Modify your web server to load a list of Chirp servers from a file named servers.txt. When the client requests a file, it should not be loaded from the local filesystem, but from a Chirp server chosen at random from the list. Make use of chirp_reli_open and similar calls to access the data. Start two or three Chirp servers of your own on different machines to test this feature.

Next, make your server fault tolerant. If the server chosen at random is crashed or otherwise unavailable (i.e. a chirp call returns -1 with errno==ECONNRESET) then the web server should pick another server at random and try again. In other words, the web browser must never know that a failure occured.
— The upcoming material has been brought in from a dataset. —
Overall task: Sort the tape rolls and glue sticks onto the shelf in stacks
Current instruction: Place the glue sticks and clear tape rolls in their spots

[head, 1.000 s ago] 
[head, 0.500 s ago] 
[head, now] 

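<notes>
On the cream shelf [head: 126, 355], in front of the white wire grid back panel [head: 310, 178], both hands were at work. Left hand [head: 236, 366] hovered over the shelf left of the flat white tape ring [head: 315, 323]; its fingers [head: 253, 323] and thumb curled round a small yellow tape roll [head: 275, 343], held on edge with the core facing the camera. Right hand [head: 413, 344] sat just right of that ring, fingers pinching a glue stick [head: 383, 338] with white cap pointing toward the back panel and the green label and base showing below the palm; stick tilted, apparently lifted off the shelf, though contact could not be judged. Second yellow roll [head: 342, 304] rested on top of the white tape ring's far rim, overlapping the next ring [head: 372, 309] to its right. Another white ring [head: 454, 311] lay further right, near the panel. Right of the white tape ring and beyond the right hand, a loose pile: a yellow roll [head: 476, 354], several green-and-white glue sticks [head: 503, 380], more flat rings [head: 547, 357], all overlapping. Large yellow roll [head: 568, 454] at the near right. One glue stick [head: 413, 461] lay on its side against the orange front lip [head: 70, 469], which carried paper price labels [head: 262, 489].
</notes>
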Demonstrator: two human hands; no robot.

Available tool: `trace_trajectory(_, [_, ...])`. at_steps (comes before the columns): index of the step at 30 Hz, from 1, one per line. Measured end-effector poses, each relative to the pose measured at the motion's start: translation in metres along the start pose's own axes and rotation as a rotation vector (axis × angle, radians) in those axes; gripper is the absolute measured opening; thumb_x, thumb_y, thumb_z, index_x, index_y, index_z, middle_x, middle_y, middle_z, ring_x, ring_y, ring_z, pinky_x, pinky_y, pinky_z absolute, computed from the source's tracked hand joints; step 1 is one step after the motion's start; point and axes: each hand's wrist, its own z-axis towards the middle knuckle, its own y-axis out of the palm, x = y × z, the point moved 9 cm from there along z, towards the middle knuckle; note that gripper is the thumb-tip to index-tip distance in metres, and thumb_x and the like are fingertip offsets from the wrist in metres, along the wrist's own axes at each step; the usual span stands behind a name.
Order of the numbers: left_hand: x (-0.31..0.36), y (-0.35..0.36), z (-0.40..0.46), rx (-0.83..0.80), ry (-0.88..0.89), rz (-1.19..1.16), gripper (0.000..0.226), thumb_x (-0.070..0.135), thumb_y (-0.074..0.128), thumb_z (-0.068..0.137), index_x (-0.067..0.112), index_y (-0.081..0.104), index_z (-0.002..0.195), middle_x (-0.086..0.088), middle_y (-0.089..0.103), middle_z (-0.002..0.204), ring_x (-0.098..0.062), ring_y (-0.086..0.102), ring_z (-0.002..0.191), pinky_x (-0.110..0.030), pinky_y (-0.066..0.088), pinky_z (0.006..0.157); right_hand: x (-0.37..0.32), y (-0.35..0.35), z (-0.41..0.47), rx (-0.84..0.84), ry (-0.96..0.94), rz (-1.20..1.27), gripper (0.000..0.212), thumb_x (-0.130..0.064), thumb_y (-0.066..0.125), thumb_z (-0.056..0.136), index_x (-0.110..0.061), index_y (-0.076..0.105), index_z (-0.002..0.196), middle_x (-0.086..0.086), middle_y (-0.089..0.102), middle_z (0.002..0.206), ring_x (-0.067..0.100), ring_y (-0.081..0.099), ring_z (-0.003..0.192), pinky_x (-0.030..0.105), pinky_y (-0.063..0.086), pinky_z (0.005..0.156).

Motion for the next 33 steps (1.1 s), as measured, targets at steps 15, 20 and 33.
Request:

Your system should simply try another and keep going. To test this feature, kill off one or two of your Chirp servers, and verify that the web server still works.

Part 3: Synchronize Multiple Servers

Of course, it only makes sense to have multiple redundant servers if they actually store the same data! For the previous step, you might have manually copied data from one server to another, but this would quickly become tedious. Instead, you will build a solution that uses one master copy of the data, Whenever you wish to change the website, you simply make the changes on one server, and then copy the changes to the other servers with a tool called chirp_synchronize.

Using the Chirp API, build a tool called chirp_synchronize that is invoked as follows:

chirp_synchronize serverA dirA serverB dirB
Your tool should examine dirA on serverA, and transfer any files that it finds to dirB on serverB if they are missing or have changed. (For extra credit, you can also make the tool work recursively by synchronizing directories as well.) Here are some pointers in the API to get you started:
  • To read a directory, see chirp_reli_opendir.
  • To check for the presence of a file, use chirp_reli_stat.
  • If that succeeds, then you can look at the chirp_stat structure, particularly cst_mtime or cst_size to see if the file has been changed.
  • To copy a file, call chirp_reli_open once to open one file for reading, and again to open the other file for writing. Then, use chirp_reli_pread and chirp_reli_pwrite to copy the data.
  • Handing In

    Turn in all of your source files and your Makefile to the dropbox directory:
    /afs/nd.edu/coursefa.08/cse/cse40771.01/dropbox/YOURNAME/a4
    
    Your grade will be weighted as follows:
  • 25% - Web Server Accesses Chirp Correctly
  • 25% - Web Server Tolerates Offline Servers
  • 40% - Synchronize Multiple Servers
  • 10% - Good Coding Style